Siebel Newsom had introduced alongside Aileen Getty, the soft-spoken oil heiress and longtime household buddy of the Newsoms, and casually launched her by her first title. Getty, who has struggled with habit herself, is a philanthropist and supporter of causes together with decreasing homelessness and defending the surroundings.

Siebel Newsom appeared nervous as she learn from her personal notes in regards to the spirit of partnership and information about homeless ladies experiencing sexual assault and violence. Then she settled in as she nodded alongside and listened to 3 ladies speak about their traumatic experiences with home violence and the way Jenesse had helped them escape with their kids and rebuild their lives.

A former unique dancer stated she turned homeless and lived in her automobile after lastly gathering the braveness to go away her fiance, who managed the membership the place she labored and managed all elements of her life. One girl stated she, her husband and 7 kids regarded like a mannequin household to outsiders, who by no means noticed his drunken and violent rages at house. One other turned hooked on medication like her personal mom and was offered into intercourse trafficking.

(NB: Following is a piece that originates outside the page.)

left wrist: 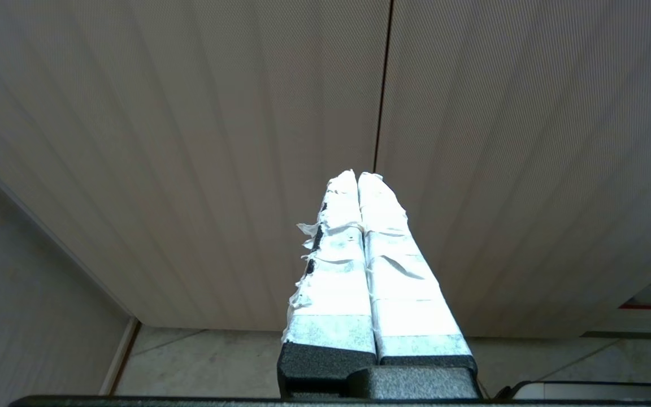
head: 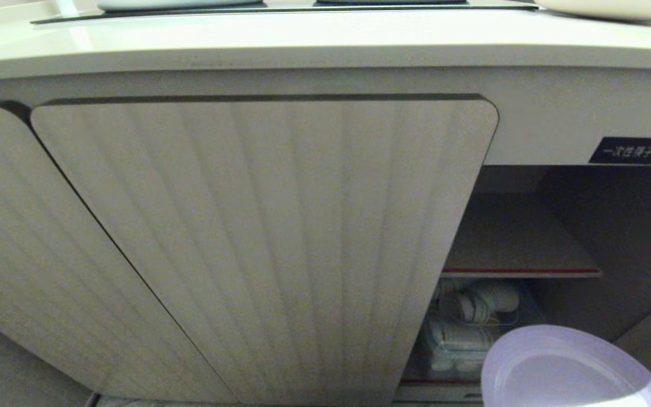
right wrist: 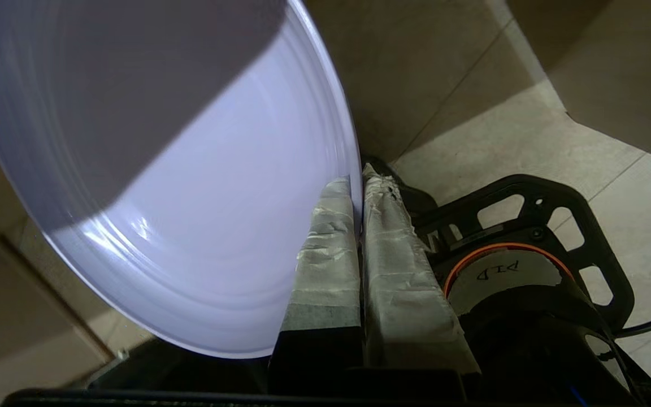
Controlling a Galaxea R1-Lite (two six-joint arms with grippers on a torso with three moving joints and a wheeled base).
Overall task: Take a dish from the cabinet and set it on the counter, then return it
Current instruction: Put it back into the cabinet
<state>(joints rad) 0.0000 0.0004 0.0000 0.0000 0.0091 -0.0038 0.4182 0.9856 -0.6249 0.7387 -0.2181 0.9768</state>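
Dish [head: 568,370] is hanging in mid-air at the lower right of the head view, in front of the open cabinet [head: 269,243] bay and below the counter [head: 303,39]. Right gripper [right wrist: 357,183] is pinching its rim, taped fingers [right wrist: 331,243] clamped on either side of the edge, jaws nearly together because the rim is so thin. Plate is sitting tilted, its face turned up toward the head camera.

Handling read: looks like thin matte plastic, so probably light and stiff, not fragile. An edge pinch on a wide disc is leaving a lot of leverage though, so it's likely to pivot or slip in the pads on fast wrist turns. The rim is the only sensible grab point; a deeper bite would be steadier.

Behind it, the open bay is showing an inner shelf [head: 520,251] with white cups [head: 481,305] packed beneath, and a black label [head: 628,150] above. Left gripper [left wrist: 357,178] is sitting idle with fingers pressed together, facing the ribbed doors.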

Jenesse Heart Chief Govt Karen Earl stated that earlier than assembly Siebel Newsom, she didn’t know what to anticipate. She requested her workers whether or not she was good. After the go to, Earl stated Siebel Newsom’s empathy was palpable.

Jennifer Siebel Newsom in front of a dark background, leaning her chin on her hands

Jennifer Siebel Newsom needs to push for extra coverage modifications to profit ladies, households and survivors of violence earlier than her husband leaves the governor’s workplace.

(Christina Home / Los Angeles Instances)

“She’s very, very heat and open,” Earl stated. “After which after the dialog, to grasp how substantive she is — she was actually asking good questions, which implies she listened to the ladies with lived expertise.”

Siebel Newsom hopes to make use of her platform as first accomplice to push new coverage modifications for survivors earlier than her husband leaves workplace.

“I need California to be that shining gentle on the hill,” she instructed The Instances. “A spot the place we’ve achieved fairness and girls have seats on the tables of energy, the place there’s no extra wage hole, much less violence in opposition to ladies, the place we’ve institutionalized in authorities and within the non-public sector family-friendly office insurance policies, recognizing that individuals have lives exterior of labor, and the place your kids are recognized to have one of the best begin in life.”

On the shelter, Siebel Newsom requested the ladies what extra authorities can do to assist.

It’s a query she plans to maintain exploring to raised perceive what survivors want to beat abuse, and to hunt justice for the trauma tucked away in their very own packing containers.